Modellare il Tempo racconta i “saper fare” ancora praticati e trasmessi dalle comunità, che sono custodi e innovatrici di saperi che si modificano e si trasformano, nel passaggio tra le generazioni. Grazie al coinvolgimento di giovani creativi e ricercatori, affiancati da tutor e mediatori locali, sono stati sviluppati percorsi formativi che hanno dato vita a nuove modalità di custodire, interpretare e rendere vivo il patrimonio immateriale.

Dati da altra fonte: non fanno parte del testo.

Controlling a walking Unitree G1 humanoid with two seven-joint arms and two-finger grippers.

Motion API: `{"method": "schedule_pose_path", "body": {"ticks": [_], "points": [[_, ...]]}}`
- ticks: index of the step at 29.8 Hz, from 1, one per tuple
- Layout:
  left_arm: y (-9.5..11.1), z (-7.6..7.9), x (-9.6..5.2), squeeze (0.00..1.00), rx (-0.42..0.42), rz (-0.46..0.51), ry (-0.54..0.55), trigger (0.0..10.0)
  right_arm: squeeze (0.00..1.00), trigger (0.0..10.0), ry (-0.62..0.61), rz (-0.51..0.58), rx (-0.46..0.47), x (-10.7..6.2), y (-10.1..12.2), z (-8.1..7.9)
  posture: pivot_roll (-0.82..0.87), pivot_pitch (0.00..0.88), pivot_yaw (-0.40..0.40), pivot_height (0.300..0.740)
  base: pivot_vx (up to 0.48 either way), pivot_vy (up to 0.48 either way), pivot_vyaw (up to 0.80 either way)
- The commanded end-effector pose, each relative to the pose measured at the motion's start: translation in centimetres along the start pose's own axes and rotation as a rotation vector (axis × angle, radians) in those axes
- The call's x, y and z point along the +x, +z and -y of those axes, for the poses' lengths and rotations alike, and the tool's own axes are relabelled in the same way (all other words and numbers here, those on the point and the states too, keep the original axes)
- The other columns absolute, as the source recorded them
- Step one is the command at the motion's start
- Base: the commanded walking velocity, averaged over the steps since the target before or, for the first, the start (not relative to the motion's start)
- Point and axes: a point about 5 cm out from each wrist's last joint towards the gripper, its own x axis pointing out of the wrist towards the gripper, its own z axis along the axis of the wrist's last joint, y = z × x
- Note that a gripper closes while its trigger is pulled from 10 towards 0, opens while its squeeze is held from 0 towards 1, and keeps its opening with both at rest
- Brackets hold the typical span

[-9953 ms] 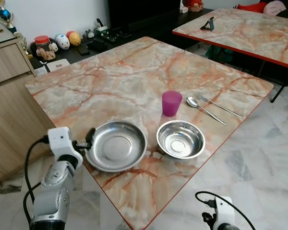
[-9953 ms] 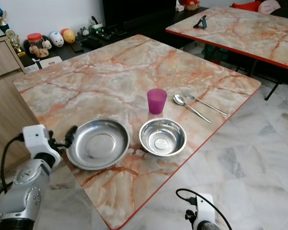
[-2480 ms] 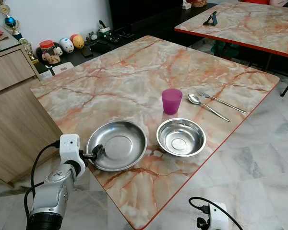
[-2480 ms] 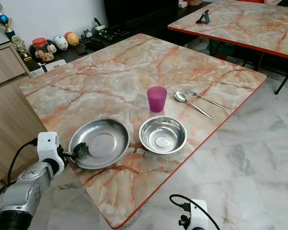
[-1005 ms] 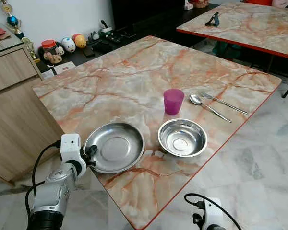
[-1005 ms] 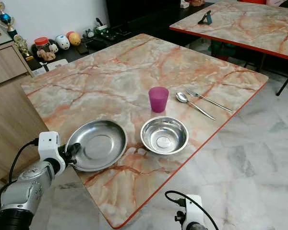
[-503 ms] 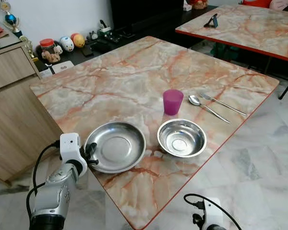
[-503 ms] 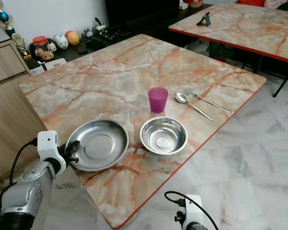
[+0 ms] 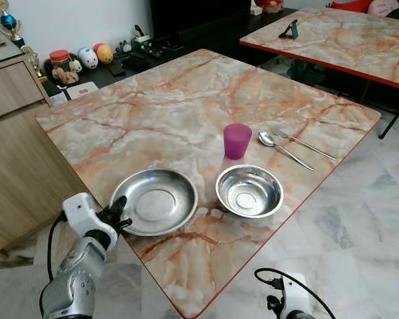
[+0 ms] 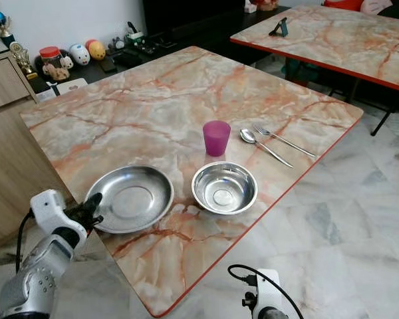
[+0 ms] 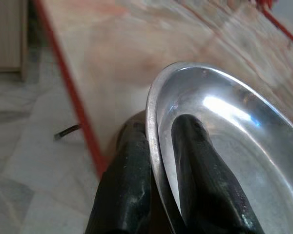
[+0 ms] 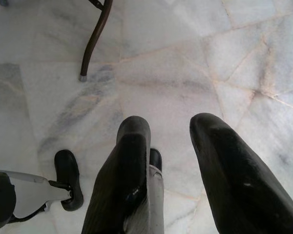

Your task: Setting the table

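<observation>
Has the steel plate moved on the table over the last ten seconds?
Yes. The plate has slid left, away from the bowl, gripped by the left hand.

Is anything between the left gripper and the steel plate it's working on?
Nothing visible. The left gripper is already on the plate: one finger sits inside the rim, the other outside, at the table edge nearest the robot.

On the table [image 9: 173, 100], the plate [image 9: 154, 201] sits left of the bowl [image 9: 249, 191]. The cup [image 9: 237, 141] stands behind the bowl. The spoon [image 9: 284, 152] and fork [image 9: 304, 144] lie right of the cup.
</observation>
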Motion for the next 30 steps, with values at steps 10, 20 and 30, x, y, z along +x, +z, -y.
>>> {"method": "schedule_pose_path", "body": {"ticks": [10,20,30], "points": [[1.7,0.1,-0.4,0.0,-0.051,0.108,0.019,10.0,0.0,10.0,0.004,-0.008,-0.008,0.0,0.0,0.0,-0.03,0.0,0.012,0.707,0.0,0.0,0.0],[2.7,0.7,-0.5,0.0,-0.109,0.191,0.028,10.0,0.0,10.0,0.004,-0.008,-0.004,0.0,0.0,-0.1,-0.03,0.0,0.014,0.707,0.0,0.0,0.0],[4.8,0.8,-0.8,0.0,-0.147,0.361,0.093,10.0,0.0,10.0,-0.002,-0.003,0.0,0.0,0.1,0.0,-0.02,0.0,0.008,0.707,0.0,0.0,0.0]]}}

Le comunità artigiane di lavorazione del legno della Valle Camonica sono state coinvolte nel corso del 2025 e nel 2026, anno di presentazione degli esiti del progetto. 6 ragazze e ragazzi provenienti da tutta Italia, coordinati da una tutor artistica (Moira Ricci) e da una facilitatrice di comunità (Sandra Simonetti), hanno incontrato artigiani, studenti, rappresentanti di Enti pubblici e del territorio della valle in due missioni sul campo e in un intenso lavoro di gruppo durato circa un anno. La loro esperienza è restituita in un Diario di Bordo.

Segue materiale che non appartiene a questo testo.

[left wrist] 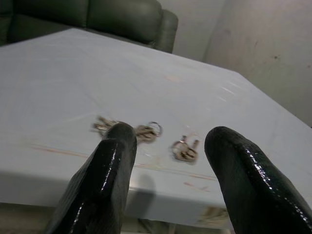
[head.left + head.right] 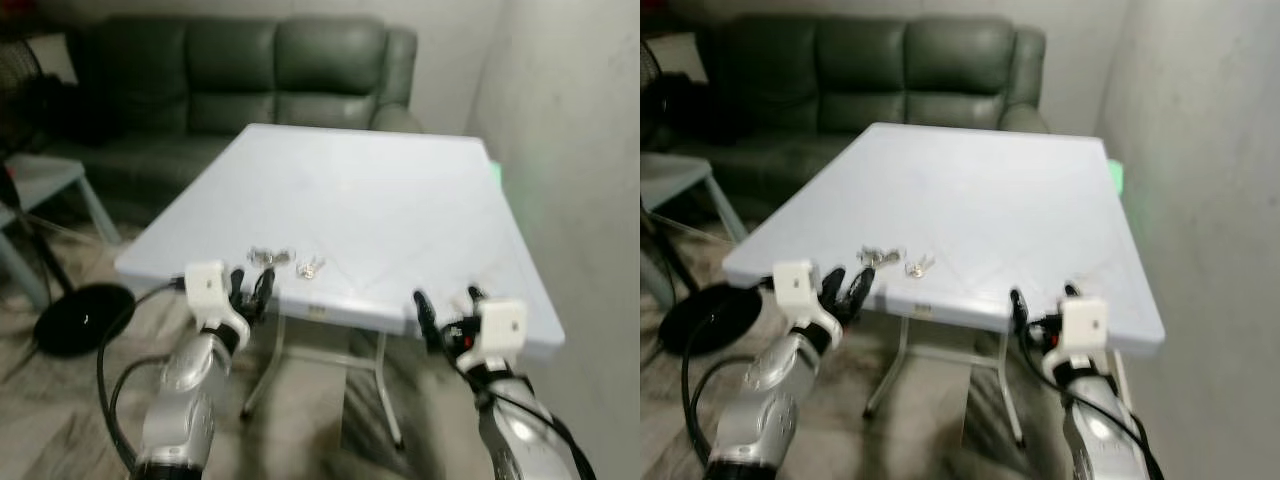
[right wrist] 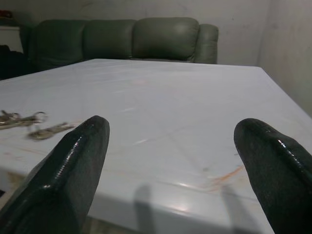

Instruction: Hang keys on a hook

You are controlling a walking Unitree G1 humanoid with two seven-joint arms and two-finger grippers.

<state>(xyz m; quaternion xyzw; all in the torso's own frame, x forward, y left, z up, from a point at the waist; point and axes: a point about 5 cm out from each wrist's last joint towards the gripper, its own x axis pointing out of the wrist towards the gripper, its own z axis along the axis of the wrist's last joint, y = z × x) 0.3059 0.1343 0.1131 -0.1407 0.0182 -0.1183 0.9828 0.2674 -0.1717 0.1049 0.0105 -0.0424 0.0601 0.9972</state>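
Keys [image 2: 272,258] lying near the worktop [image 2: 400,200] front edge, toward its left corner. Left gripper [image 2: 250,287] just short, jaws wide: ease forward, lower, straddle the bunch. Right gripper [image 2: 447,305] wide too.

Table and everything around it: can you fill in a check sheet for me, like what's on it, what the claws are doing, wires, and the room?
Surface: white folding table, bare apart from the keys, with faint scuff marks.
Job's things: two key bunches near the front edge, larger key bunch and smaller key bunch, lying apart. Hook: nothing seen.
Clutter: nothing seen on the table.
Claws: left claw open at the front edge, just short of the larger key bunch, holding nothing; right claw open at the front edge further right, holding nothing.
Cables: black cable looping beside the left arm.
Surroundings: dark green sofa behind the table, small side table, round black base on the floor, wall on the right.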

Il progetto ha portato alla realizzazione di "MARENGÙ Saperi artigianali del legno", gioco da tavolo liberamente ispirato alle comunità artigiane del legno della Valle Camonica e dalla mostra fotografica "Venature". Gioco e mostra sono stati presentati ed esposti a Ca'Mon (Monno, BS) il 21 giugno e a Milano (Palazzo Lombardia, Sala Biagi) il 14 luglio 2026.

 

MARENGÙ Saperi artigianali del legno

MARENGÙ - Saperi artigianali del legno è un gioco da tavolo che invita a scoprire e raccontare il valore delle comunità del fare attraverso il linguaggio universale del gioco. Realizzato nell’ambito del progetto con la collaborazione dei giovani creativi di Modellare il Tempo, il gioco è edito da Officina Meningi e realizzato da Alessandro Buniotto ed Elena Mutti di Boardgames Academy, con le illustrazioni di Andrea Longhi. Attraverso le sue meccaniche, MARENGÙ accompagna i partecipanti alla scoperta della vita di bottega, delle pratiche di apprendimento informale, della trasmissione dei saperi e del valore sociale dell'artigianato. In un'epoca caratterizzata da trasformazioni tecnologiche e cambiamenti sociali sempre più rapidi, il progetto intende valorizzare proprio il ruolo delle botteghe e delle comunità artigiane come luoghi di apprendimento, innovazione e trasmissione intergenerazionale. Il gioco diventa così uno strumento di divulgazione culturale capace di rendere accessibili temi complessi attraverso il coinvolgimento diretto dei partecipanti. Non si tratta soltanto di raccontare un mestiere, ma di esplorare un ecosistema culturale fatto di relazioni, conoscenze, creatività e identità territoriale.


Mostra fotografica Venature

In una valle dove il legno continua a essere materia viva, gesto quotidiano e memoria condivisa, la serie fotografica Venature vuole evocare il legame di questo materiale con la cultura locale. La mostra è a cura di due dei partecipanti al progetto Modellare il Tempo: Camilla Zali e Fabio Berasi. “Attraverso uno sguardo inizialmente estraneo, siamo stati accolti dagli artigiani in laboratori, dagli studenti nelle scuole, dagli abitanti nelle vie dei paesi, nei luoghi storici e custodi della cultura locale. Questo ci ha permesso di osservare in modo più cosciente una cultura profondamente intrecciata alla materia lignea. Il legno non è soltanto materiale: è presenza costante nell’architettura, negli oggetti quotidiani e nelle sculture sacre della Valle Camonica. Una presenza che resiste e si adatta alla contemporaneità, nonostante la diffusione di materiali più economici, impersonali, meno durevoli e poco sostenibili. Siamo andati alla ricerca di qualcosa di impercettibile ma profondamente presente. Osservando i manufatti, emerge la vita che custodiscono e si percepisce una profonda connessione tra l’artigianato e il luogo in cui nasce. Gli oggetti abitano nel territorio e il territorio vive negli oggetti. La mostra non vuole idealizzare un mondo perduto, ma restituisce la densità umana di mestieri che ancora oggi costruiscono identità, relazioni e appartenenza”.